Timeshare Industry Pumped $70 Billion into U.S. Economy in 2011
The U.S. timeshare industry contributed an estimated $70 billion in consumer and business spending to the national economy in 2011, according to a study conducted by Ernst & Young for the American Resort Development Association (ARDA). That economic stimulus includes a total of 493,000 jobs with $23 billion in income.
Overall, the travel industry has been creating jobs 26 percent faster than the rest of the economy since March 2011, creating 271,000 new jobs in that time, according to the U.S. Travel Association.
"With the easing of capital markets and pent up demand for travel and family vacations, sales are beginning to increase once again" says Howard Nusbaum, president and CEO of ARDA. "The $6.5 billion timeshare industry is making a major impact on local economies throughout the country. "It's encouraging to see these numbers - we aren't just bringing people a better way to vacation, we are making a serious bottom-line economic impact."
The impact of the timeshare industry on the U.S. economy extends beyond timeshare resorts themselves.
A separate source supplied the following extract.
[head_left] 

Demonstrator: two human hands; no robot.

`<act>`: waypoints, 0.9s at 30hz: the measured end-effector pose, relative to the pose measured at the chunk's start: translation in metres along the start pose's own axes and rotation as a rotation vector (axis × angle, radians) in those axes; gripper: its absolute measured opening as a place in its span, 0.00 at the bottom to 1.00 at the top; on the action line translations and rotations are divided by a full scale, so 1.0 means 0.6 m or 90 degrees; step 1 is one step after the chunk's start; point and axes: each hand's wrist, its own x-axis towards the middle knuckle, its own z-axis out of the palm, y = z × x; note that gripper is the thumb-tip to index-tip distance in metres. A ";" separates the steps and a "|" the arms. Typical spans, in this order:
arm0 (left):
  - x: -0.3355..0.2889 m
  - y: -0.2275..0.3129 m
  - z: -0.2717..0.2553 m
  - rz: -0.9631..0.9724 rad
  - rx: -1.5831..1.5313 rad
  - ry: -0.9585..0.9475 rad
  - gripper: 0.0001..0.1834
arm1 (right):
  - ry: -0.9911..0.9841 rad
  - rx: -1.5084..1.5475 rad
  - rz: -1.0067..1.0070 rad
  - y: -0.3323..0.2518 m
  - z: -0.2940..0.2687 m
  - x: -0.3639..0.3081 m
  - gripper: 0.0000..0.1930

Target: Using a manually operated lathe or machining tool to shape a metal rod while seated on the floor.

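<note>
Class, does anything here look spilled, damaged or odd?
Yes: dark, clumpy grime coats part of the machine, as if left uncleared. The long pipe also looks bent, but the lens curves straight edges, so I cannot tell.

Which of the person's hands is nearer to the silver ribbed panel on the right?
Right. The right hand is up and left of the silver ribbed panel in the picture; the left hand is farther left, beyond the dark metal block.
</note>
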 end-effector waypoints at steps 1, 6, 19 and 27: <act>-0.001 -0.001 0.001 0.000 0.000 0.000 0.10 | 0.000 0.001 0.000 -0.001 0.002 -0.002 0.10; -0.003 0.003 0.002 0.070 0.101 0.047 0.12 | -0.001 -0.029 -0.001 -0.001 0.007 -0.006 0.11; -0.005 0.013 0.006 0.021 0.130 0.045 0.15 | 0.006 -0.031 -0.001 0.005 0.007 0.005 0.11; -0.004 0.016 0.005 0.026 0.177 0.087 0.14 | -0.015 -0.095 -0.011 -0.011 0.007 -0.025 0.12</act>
The overall economic boost also encompasses sales and marketing offices, corporate operations, the construction of new resorts and renovation of existing resorts - not to mention the significant impact of expenditures of vacationers during timeshare stays.
The purpose of the study was to estimate the comprehensive private and public sector benefits generated by the timeshare industry.
Combined direct, indirect, and fiscal impacts in 2011 by the U.S. timeshare industry included $70 billion in consumer and business spending, 493,000 full- and part-time jobs, $23 billion in salaries and wages, and $7.7 billion in tax revenue. There are over 194,200 units in 1,548 timeshare resorts in the United States, encompassing a significant portion of the U.S. hospitality industry.
Spending by timeshare owners and guests during timeshare stays was estimated at $9.3 billion in 2011. About $1.5 billion was spent on-site at resorts, while $7.8 billion was spent off-site in the communities where the timeshare resorts are located.
In addition to private sector benefits, the timeshare industry contributes significantly more federal, state, and local tax revenue per employee than the average industry, totaling $7.7 billion in 2011.
The American Resort Development Association (ARDA) is the Washington D.C.-based professional association representing the vacation ownership and resort development industries. Established in 1969, ARDA today has almost 1,000 members ranging from privately held firms to publicly traded companies and international corporations with expertise in shared ownership interests in leisure real estate. The membership also includes timeshare owner associations (HOAs), resort management companies, and owners through the ARDA Resort Owners Coalition (ARDA-ROC).